Read through the entries below and copy each line where "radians" turns up.

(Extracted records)
○ ○ ○ ○

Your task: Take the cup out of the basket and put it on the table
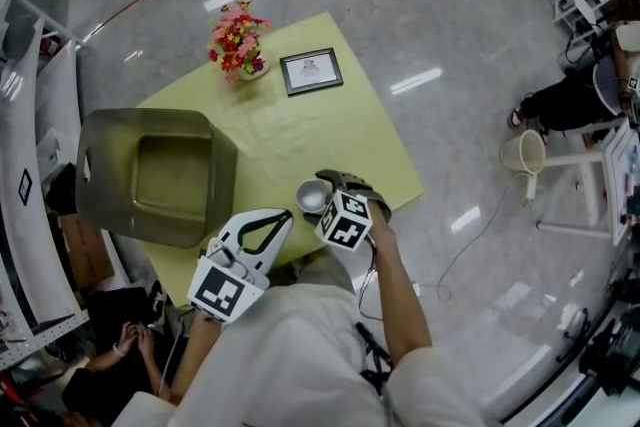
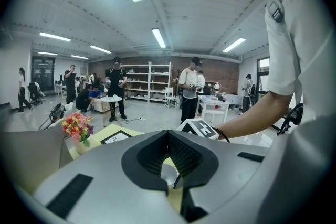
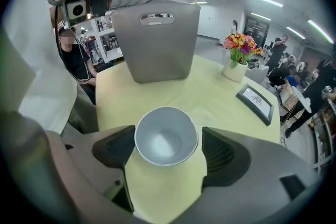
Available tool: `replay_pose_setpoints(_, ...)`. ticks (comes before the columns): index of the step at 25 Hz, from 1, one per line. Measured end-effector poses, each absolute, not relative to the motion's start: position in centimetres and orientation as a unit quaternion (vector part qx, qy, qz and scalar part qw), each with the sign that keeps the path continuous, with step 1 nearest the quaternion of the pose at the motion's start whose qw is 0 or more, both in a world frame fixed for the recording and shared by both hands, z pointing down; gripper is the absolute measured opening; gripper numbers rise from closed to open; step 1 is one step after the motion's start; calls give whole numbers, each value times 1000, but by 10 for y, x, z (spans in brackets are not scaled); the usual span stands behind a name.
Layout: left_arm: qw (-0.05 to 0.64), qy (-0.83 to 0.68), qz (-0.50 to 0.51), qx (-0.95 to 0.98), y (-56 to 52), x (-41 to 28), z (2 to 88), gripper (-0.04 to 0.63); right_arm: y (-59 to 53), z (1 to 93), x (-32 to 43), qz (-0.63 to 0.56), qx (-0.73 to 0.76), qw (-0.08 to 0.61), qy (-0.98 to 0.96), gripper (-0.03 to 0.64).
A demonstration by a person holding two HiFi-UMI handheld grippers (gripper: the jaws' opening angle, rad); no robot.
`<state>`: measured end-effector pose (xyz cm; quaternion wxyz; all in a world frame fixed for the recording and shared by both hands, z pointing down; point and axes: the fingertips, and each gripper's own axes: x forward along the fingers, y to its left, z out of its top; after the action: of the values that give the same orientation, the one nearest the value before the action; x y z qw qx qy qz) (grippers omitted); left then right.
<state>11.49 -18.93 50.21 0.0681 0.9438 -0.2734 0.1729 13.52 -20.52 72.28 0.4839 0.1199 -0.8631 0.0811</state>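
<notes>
- The cup (image 3: 166, 135) is out of the basket (image 1: 222, 165), sitting upright on the yellow-green table (image 1: 330, 135) near the front edge.
- The right gripper (image 3: 167, 148) has its jaws apart on either side of the cup. The left pad looks right up against it, and there's a small gap on the other side.
- The left gripper (image 2: 172, 178) is off to the side with its jaws together, nothing in them.
- The basket is on the table's left end, well apart from the cup. Flowers (image 1: 237, 40) and a picture frame (image 1: 311, 71) are at the far end.

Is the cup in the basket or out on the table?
Out: the cup stands upright on the yellow table, between the right gripper's open jaws; the basket sits apart behind it.
</notes>
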Motion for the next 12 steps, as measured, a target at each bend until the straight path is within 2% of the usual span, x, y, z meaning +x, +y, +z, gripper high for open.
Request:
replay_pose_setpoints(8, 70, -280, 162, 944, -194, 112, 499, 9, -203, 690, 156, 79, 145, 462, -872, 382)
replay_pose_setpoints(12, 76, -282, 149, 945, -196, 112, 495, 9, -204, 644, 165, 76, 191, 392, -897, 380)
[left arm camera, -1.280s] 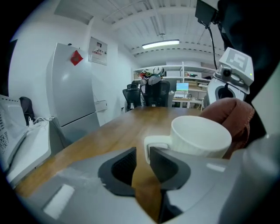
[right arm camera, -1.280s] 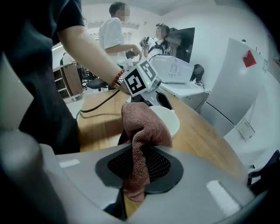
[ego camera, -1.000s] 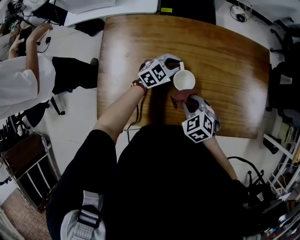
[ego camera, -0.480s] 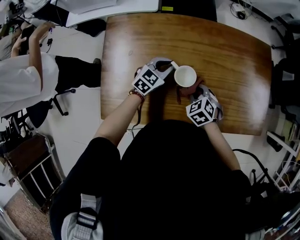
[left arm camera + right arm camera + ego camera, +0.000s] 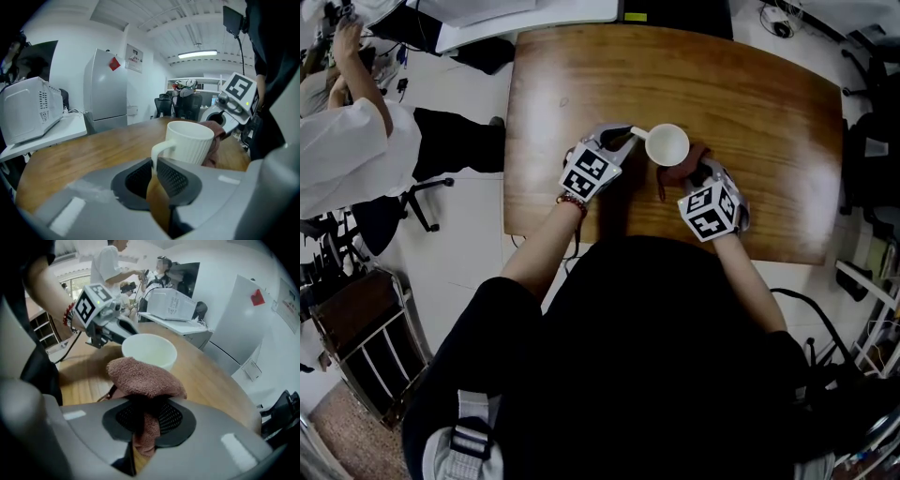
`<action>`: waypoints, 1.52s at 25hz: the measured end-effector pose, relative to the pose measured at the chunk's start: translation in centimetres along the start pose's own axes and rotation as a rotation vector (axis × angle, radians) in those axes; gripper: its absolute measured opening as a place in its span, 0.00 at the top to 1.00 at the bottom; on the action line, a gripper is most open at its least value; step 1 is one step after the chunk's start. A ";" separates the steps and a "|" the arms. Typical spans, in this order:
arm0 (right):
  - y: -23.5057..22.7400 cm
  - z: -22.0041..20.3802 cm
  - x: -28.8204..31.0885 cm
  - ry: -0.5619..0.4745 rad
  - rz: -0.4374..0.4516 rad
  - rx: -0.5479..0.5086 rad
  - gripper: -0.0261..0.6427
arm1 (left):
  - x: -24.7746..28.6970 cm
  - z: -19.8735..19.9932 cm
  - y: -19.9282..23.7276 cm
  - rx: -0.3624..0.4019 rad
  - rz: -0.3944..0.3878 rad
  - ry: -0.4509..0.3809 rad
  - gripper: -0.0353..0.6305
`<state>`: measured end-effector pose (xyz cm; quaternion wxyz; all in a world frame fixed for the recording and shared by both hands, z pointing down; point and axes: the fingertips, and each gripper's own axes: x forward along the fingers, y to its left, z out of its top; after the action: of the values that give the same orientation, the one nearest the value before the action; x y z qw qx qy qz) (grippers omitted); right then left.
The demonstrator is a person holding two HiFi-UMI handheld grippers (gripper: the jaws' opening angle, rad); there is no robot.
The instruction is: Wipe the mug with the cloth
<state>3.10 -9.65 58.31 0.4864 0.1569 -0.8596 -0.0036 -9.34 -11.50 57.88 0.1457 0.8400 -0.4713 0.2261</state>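
Two claws are in use, and both are pressed together on something. My left claw [image 5: 153,177] pinches the white handle [image 5: 158,151] of the mug [image 5: 191,142]. The pads close on it from both sides, with almost no gap between them. The mug is upright over the wooden surface [image 5: 750,94], about the middle of its width and nearer to the near edge, with the open mouth up. Its bottom is hidden behind my claw, so I cannot tell whether it rests on the wood.

My right claw [image 5: 142,422] is closed on the reddish-brown cloth [image 5: 143,375]. The cloth is gripped low between the pads, and the rest makes a rounded bunch above them. This bunch lies against the near right side of the mug wall. In the head view the cloth sits between the mug and my right claw. The handle points left, so my claws stand on opposite sides of the mug.

At the far left a white appliance [image 5: 29,115] stands on a white surface [image 5: 47,136], with a tall grey refrigerator [image 5: 105,89] beside it. A person in a white shirt [image 5: 352,150] is on the floor at the left, well apart from the mug.
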 end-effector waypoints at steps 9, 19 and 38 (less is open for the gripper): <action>1.3 0.8 -2.0 -0.080 0.000 0.067 0.87 | -1.3 -1.1 -1.7 -0.085 0.103 0.004 0.89; 0.2 -1.5 1.9 -0.022 -0.018 0.065 0.87 | -3.0 -2.4 -4.8 -0.106 0.055 0.035 0.87; 1.5 1.0 -1.8 -0.154 -0.085 0.205 0.87 | -3.6 -2.8 -6.8 -0.112 -0.030 0.025 0.85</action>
<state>2.72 -7.90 56.55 0.3998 0.2413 -0.8828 0.0517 -5.84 -4.11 58.15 0.2018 0.8347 -0.4685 0.2076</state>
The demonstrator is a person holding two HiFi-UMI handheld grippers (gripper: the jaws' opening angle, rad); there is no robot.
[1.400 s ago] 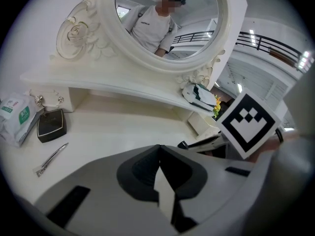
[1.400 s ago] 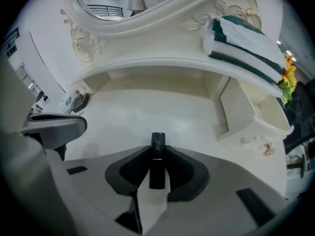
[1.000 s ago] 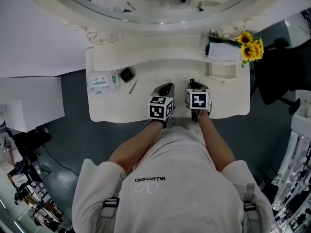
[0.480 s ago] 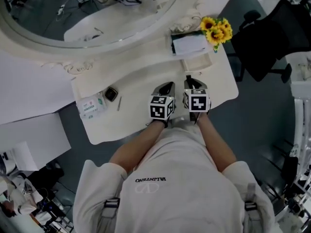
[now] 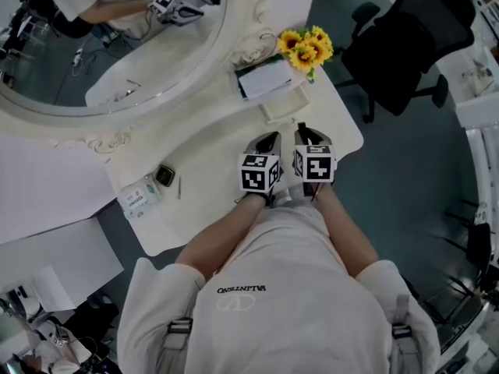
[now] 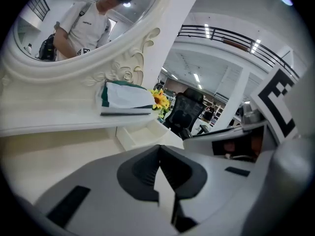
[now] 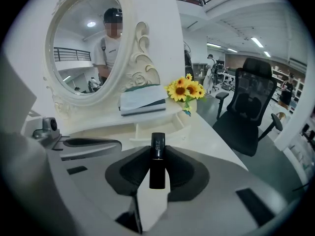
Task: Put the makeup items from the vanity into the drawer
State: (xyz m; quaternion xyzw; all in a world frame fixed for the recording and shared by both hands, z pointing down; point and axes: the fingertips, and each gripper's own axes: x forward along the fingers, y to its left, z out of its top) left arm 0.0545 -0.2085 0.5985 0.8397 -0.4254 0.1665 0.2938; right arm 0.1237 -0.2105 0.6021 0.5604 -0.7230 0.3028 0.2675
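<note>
Holding black tube (image 7: 157, 168) clamped in right gripper (image 7: 157, 154), left gripper (image 6: 158, 168) closed and empty; drawer (image 5: 284, 118) open, seemingly bare; compact (image 5: 164, 175), packet (image 5: 139, 199), thin stick (image 5: 178, 187) left on vanity (image 5: 226, 150).

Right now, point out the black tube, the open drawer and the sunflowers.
black tube (image 7: 157, 161): right gripper view, middle of its body.
drawer (image 5: 283, 107): head view, bare floor inside.
sunflowers (image 7: 186, 90): right gripper view, a yellow bloom.

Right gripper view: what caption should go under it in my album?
Right gripper clamps a small black cylindrical makeup tube, facing the open white drawer near the oval white-framed mirror.
</note>
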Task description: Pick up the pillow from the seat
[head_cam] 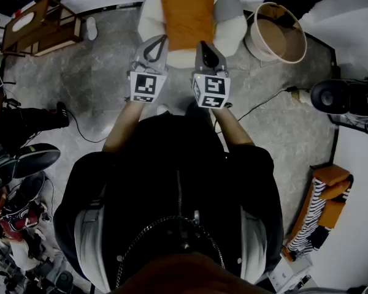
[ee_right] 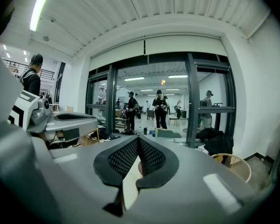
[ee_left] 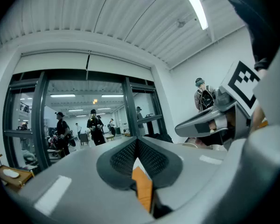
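The pillow (head_cam: 187,16) is seen at the top centre of the head view, lying flat on the white seat (head_cam: 233,30). Its slightly longer side is aligned top to bottom in the frame, and its near short edge is turned toward the lower part of the picture.

The left gripper (head_cam: 163,38) and the right gripper (head_cam: 203,43) are held side by side just below that near edge. The left tip is placed by the pillow's lower left corner and the right tip by its lower right corner. Neither is judged clearly nearer; the pillow is bracketed about evenly.

In the left gripper view the jaws of the left gripper (ee_left: 137,141) are seen pressed together with nothing between them. A sliver of orange, taken to be the pillow (ee_left: 143,190), is glimpsed low in the frame through the gap beneath the pads. In the right gripper view the right gripper (ee_right: 138,141) is likewise closed and empty.

Both gripper views are filled by glass partitions and ceiling rather than the seat, so the jaws are judged to be aimed roughly level, with the pillow below and ahead. A downward tilt and an opening of the jaws are expected to be needed before the near edge can be taken.
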`<state>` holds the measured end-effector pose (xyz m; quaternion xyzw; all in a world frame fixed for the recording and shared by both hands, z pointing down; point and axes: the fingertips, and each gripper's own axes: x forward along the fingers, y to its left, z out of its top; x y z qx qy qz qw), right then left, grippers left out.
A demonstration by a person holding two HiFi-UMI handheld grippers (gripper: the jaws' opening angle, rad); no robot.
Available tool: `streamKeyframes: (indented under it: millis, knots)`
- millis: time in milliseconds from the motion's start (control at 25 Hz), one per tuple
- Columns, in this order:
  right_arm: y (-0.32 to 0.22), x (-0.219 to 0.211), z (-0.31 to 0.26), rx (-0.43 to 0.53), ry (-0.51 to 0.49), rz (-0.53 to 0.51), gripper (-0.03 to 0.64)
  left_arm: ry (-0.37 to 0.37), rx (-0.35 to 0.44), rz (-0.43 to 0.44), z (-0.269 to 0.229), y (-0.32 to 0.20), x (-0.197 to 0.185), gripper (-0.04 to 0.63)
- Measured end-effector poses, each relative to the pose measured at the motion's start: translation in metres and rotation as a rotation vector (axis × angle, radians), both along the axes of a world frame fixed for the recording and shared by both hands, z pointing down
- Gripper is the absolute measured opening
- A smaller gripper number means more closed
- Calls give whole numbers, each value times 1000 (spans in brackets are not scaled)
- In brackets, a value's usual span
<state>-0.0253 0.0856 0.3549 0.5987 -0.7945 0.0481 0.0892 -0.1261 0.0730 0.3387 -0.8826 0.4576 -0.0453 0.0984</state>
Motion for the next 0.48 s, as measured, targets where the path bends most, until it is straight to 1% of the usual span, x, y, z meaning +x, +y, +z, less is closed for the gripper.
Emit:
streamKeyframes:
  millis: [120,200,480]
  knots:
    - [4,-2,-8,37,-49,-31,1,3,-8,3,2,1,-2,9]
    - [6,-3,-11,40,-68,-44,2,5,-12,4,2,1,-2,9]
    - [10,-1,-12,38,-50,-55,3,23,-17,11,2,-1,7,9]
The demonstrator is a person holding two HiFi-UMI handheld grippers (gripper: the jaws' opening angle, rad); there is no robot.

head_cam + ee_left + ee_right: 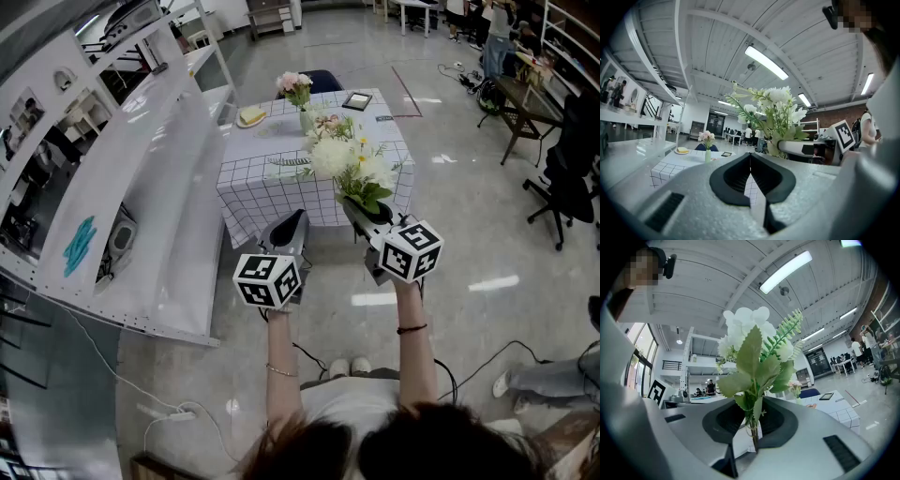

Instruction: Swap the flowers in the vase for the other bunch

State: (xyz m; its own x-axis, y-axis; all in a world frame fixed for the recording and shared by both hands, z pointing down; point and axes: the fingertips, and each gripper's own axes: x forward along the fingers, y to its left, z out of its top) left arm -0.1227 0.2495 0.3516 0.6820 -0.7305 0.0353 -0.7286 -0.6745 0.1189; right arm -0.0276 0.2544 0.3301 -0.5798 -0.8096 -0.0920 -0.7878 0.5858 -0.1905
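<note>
A bunch of white flowers with green leaves (352, 164) stands upright in my right gripper (351, 210), which is shut on its stems (753, 427), level in front of the table. On the checked tablecloth (253, 183) a pale green vase (306, 120) holds pink flowers (296, 84). The left gripper view also shows the pink flowers (707, 137) far off. To the left of the bunch my left gripper (298, 219) is shut with nothing in it, its pads (749, 174) meeting. The white bunch (774, 110) shows to its right.
A plate with something yellow (251, 116) and a dark tablet (356, 100) lie on the table, with a blue chair (321, 79) behind it. A long white structure (155, 197) runs along the left. A black office chair (570, 173) and a desk stand at right.
</note>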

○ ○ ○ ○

(REPLY TO THE TASK)
`<action>`: waypoints, 1.52s at 25hz: the measured end-effector pose, relative to the pose measured at the chunk's start: translation in centimetres along the start pose's own axes and rotation as a rotation vector (axis × angle, radians) in those axes; gripper: its absolute measured opening as a place in its span, 0.00 at the top to 1.00 at the bottom; on the action line, a gripper is most open at its least value; step 1 is one step after the chunk's start. A ";" separates the steps and a "|" the arms. Typical spans, in this order:
- Measured end-effector poses, each relative to the pose measured at the motion's start: translation in metres and rotation as a rotation vector (axis × angle, radians), both along the axes of a world frame fixed for the recording and shared by both hands, z pointing down

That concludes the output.